_Task to carry out_.
Reproduce every line of the material below exactly. No pictures belong in the copy.

(Available data)

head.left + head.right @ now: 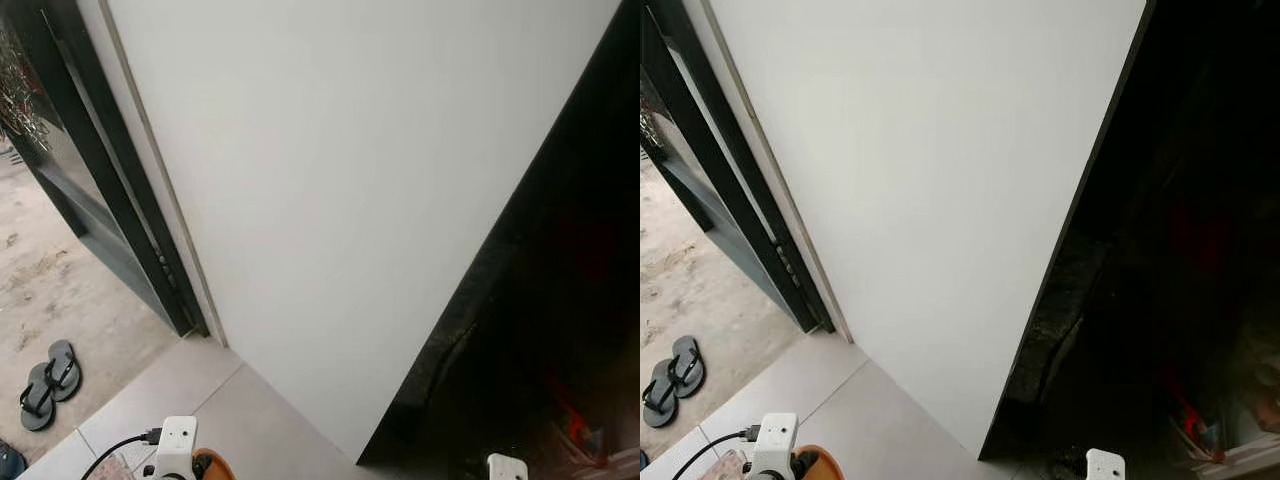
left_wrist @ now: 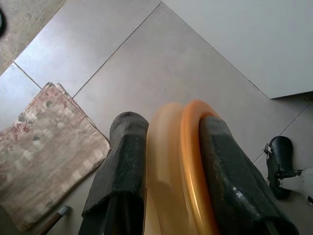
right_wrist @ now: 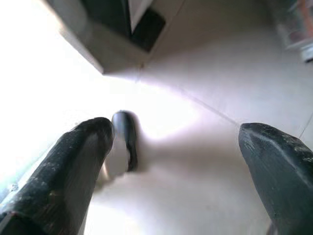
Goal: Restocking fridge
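A tall white fridge panel (image 1: 350, 180) stands straight ahead, with a dark opening (image 1: 560, 300) along its right side. My left gripper (image 2: 171, 125) hangs low over the tiled floor, shut on an orange round-rimmed thing (image 2: 188, 161) whose curved edge sits between the two black fingers. The same orange thing (image 1: 215, 467) peeks out beside my left wrist at the bottom of the left eye view. My right gripper (image 3: 178, 132) is open above the pale floor, with nothing between its fingers.
A black door frame (image 1: 110, 180) leads out at the left to bare ground, where a pair of flip-flops (image 1: 48, 383) lies. A patterned mat (image 2: 44, 147) lies on the tiles near my left gripper. Something red (image 1: 575, 425) sits low in the dark opening.
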Robot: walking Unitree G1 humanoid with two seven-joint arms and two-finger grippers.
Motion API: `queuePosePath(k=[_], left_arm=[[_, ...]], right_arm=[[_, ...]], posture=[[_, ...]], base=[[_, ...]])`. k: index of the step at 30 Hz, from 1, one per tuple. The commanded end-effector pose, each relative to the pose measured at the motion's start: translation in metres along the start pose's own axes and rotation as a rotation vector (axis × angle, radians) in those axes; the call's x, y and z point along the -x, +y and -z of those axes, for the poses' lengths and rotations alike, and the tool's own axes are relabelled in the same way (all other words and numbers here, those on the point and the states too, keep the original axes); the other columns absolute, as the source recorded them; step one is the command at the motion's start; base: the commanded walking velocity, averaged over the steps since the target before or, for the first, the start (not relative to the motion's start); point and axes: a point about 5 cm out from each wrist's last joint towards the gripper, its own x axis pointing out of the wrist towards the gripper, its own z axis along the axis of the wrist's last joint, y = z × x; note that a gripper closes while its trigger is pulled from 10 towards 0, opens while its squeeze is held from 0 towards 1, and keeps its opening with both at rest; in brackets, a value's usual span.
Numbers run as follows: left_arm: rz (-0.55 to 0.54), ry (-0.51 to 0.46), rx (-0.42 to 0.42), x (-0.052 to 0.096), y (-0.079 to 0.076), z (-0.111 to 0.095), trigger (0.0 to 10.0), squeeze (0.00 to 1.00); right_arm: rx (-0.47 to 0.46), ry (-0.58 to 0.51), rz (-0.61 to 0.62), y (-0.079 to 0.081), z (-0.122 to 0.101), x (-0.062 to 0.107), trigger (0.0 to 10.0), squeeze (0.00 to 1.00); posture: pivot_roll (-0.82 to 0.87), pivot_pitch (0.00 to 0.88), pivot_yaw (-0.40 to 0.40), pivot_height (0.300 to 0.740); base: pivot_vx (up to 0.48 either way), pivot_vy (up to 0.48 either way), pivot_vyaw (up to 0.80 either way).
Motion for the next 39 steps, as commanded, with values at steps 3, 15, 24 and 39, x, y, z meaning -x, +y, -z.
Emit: queuePosePath(k=[3, 15, 24, 39], left_arm=[[0.008, 0.092, -0.02, 0.004, 0.001, 0.021, 10.0, 0.0], [0.015, 0.088, -0.058, 0.003, 0.006, 0.016, 10.0, 0.0], [0.004, 0.095, -0.054, 0.004, 0.011, 0.018, 10.0, 0.0], [-0.006, 0.112, -0.043, 0.007, 0.017, 0.023, 10.0, 0.0]], right_arm=[[-0.084, 0.002, 0.012, 0.001, 0.003, 0.0, 10.0, 0.0], [-0.148, 0.041, 0.018, -0.009, 0.018, 0.004, 10.0, 0.0], [-0.217, 0.037, 0.044, -0.021, 0.022, 0.006, 10.0, 0.0], [-0.279, 0.063, 0.092, -0.001, 0.03, 0.006, 10.0, 0.0]], posture=[[-0.07, 0.014, 0.012, 0.74], [-0.08, 0.039, 0.021, 0.74], [-0.07, 0.056, 0.022, 0.74], [-0.06, 0.056, 0.023, 0.74]], base=[[0.0, 0.0, 0.0], [0.0, -0.104, 0.0], [0.0, -0.315, 0.25], [0.0, -0.319, -0.17]])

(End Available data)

_Exercise solution_.
head.left + head.right @ now: 
left_wrist @ now: 
right_wrist @ now: 
Goal: Restocking fridge
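A tall white fridge panel (image 1: 350, 180) stands straight ahead, with a dark opening (image 1: 560, 300) along its right side. My left gripper (image 2: 171, 125) hangs low over the tiled floor, shut on an orange round-rimmed thing (image 2: 188, 161) whose curved edge sits between the two black fingers. The same orange thing (image 1: 215, 467) peeks out beside my left wrist at the bottom of the left eye view. My right gripper (image 3: 178, 132) is open above the pale floor, with nothing between its fingers.
A black door frame (image 1: 110, 180) leads out at the left to bare ground, where a pair of flip-flops (image 1: 48, 383) lies. A patterned mat (image 2: 44, 147) lies on the tiles near my left gripper. Something red (image 1: 575, 425) sits low in the dark opening.
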Robot: walking Unitree G1 humanoid with two seven-joint arms and two-finger grippers.
Motion API: `queuePosePath(k=[_], left_arm=[[_, ...]], right_arm=[[_, ...]], posture=[[_, ...]], base=[[_, ...]])`. k: index of the step at 30 Hz, from 1, one per tuple. The commanded end-effector pose, each relative to the pose measured at the motion's start: translation in metres along the start pose's own axes and rotation as a rotation vector (axis × angle, radians) in those axes; the call's x, y and z point along the -x, +y and -z of those axes, for the poses' lengths and rotations alike, and the tool's own axes are relabelled in the same way (all other words and numbers here, those on the point and the states too, keep the original axes); the other columns absolute, as the source recorded them; step one is the command at the motion's start; base: the commanded walking velocity, averaged over the steps since the target before or, for the first, the start (not relative to the motion's start); point and axes: a point about 5 cm out from each wrist's last joint towards the gripper, its own x axis pointing out of the wrist towards the gripper, its own z axis along the axis of the wrist's last joint, y = z × x; note that a gripper closes while its trigger is pulled from 10 towards 0, opens while its squeeze is held from 0 towards 1, and keeps its opening with both at rest; in brackets, a value's usual span.
Numbers run as follows: left_arm: rz (-0.55 to 0.54), ry (-0.51 to 0.46), rx (-0.42 to 0.42), x (-0.052 to 0.096), y (-0.079 to 0.076), z (-0.111 to 0.095), trigger (0.0 to 10.0), squeeze (0.00 to 1.00); right_arm: rx (-0.47 to 0.46), ry (-0.58 to 0.51), rz (-0.61 to 0.62), y (-0.079 to 0.081), z (-0.122 to 0.101), x (-0.062 to 0.107), trigger (0.0 to 10.0), squeeze (0.00 to 1.00); posture: pivot_roll (-0.82 to 0.87), pivot_pitch (0.00 to 0.88), pivot_yaw (-0.40 to 0.40), pivot_height (0.300 to 0.740); base: pivot_vx (up to 0.48 either way), pivot_vy (up to 0.48 either way), pivot_vyaw (up to 0.80 either way).
Motion for the next 39 steps, as commanded, with values at steps 3, 15, 24 and 39, x, y, z meaning -x, +y, -z.
Emit: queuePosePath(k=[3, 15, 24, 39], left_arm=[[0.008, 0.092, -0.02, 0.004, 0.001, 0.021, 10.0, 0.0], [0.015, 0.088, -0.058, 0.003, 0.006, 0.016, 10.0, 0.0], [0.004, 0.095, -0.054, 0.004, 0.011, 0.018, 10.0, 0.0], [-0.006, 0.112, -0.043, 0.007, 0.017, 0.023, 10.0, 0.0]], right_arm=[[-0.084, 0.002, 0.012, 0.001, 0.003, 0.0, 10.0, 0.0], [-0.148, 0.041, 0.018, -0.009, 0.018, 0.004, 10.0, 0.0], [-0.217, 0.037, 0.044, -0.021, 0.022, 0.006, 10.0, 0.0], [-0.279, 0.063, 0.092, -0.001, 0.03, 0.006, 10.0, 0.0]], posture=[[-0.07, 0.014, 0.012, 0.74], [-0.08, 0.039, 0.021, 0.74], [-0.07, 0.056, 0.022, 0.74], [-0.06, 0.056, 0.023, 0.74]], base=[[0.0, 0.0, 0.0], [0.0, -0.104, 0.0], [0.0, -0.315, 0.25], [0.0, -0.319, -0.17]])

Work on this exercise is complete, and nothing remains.